The Jiva, along with Prakriti, emerges during creative cycles, and in Pralaya it becomes dissolved, or shrunk and exists only in a subtle condition as trees in the seed. The emergence at the opening of a creative cycle may be called the beginning of a Jiva in a way, but when it is remembered that it might have passed through several such cycles, it has to be taken that the Jiva has no beginning in the sense we understand it. It is a part and parcel of the structure of the divine and it has therefore existed always either in a latent condition or in an emerged state, either as shrunk and contracted to a state indistinguishable from matter or freed and liberated and shining in its blissful nature.

God’s creative activity and the emergence of Jiva are sometimes stated as relative without admitting that the Jiva is something created without any prior existence. The creative process, consisting of the cycles of manifestation and dissolution, is the divine sport in the process of which the Jiva comes into fuller and fuller manifestation. Originally almost one with matter owing to the shrinkage of consciousness by the influence of Tamas or Inertia, the Jiva is gradually stimulated into activity by the process of material evolution until it becomes a full-fledged centre of Selfconsciousness. Ultimately the process of evolution brings out the conscious and blissful nature of the Jiva into full manifestation. These are the theories regarding the origin of Jiva. It has no origin in terms of our time-sequence. All that can be said is that it has always existed either in a latent condition or in a manifested state.

The doctrine of Jivanmukti, or liberation even when the physical body is alive, is accepted only by the pure Advaitin, whereas according to the other schools of Vedanta, only a very high state of spiritual awareness is reached in the living condition, full liberation being attained only on the death of the physical body. According to both these schools of Vedantins there is no rebirth for the liberated one. In pure Advaita it is said that one who mistakenly considered himself as an individual, recognizes his oneness in essence with the Supreme. Figuratively it can be said that he is dissolved in God. The other schools will say, the Jiva is conveyed to transcendental realms from where there is no fall. It is however maintained that if the Jiva has some noble desire like serving or liberating fellow beings, he may again come to the world as an Adhikarika, a prophet with a divine commission or as a partner in the mission of a Divine Incarnation.

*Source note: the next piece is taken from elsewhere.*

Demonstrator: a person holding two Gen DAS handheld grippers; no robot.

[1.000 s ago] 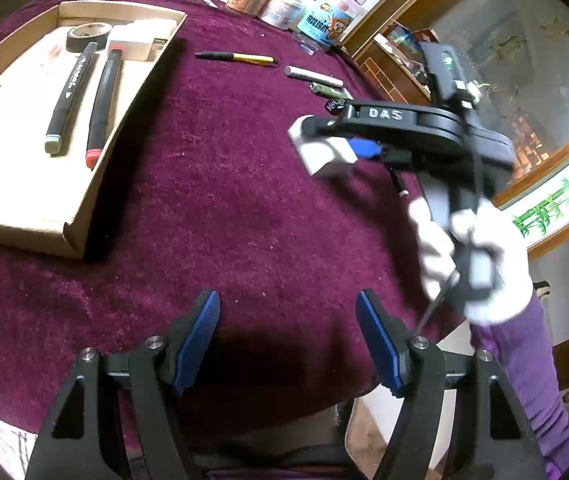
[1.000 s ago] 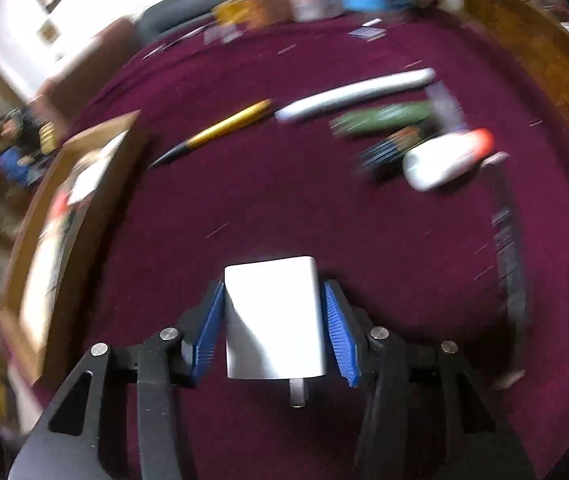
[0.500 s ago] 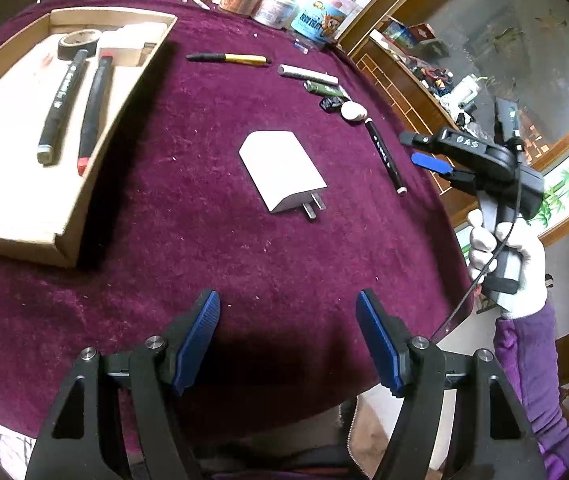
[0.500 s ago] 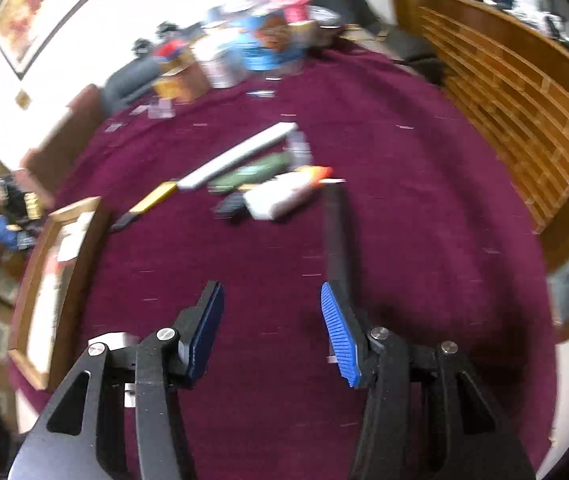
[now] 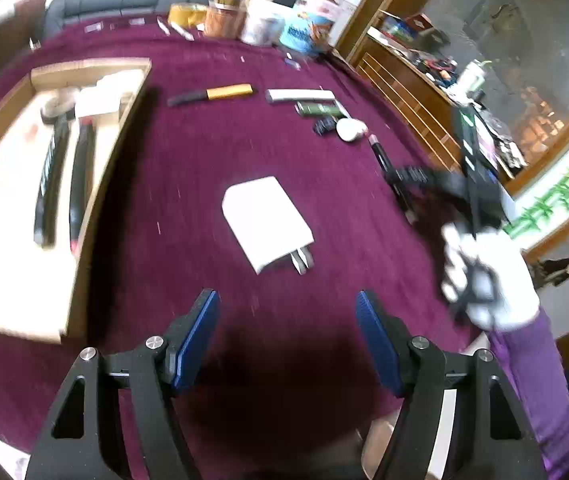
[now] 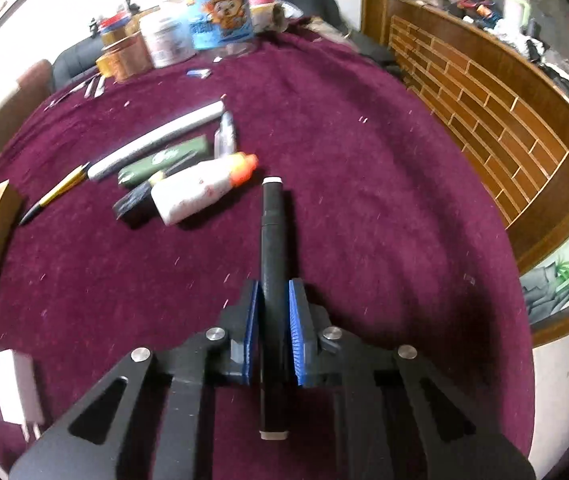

As for what becomes of the I-sense of a Jivanmukta, the answer is the same as for what becomes of his physical body. The physical body of every man dying dissolves into the material elements. But the subtle body has its continuity, no doubt with changes, through the whole of the transmigratory existence. I-sense, is the core of the subtle body. It continues through the whole transmigratory existence, and when ultimately knowledge dawns, it dissolves into its corresponding cosmic whole. Then the individual I-sense will dissolve into the Cosmic I-sense. So individuality as the pure Jiva persists, for the Jiva is a monad having always a dependent existence on God.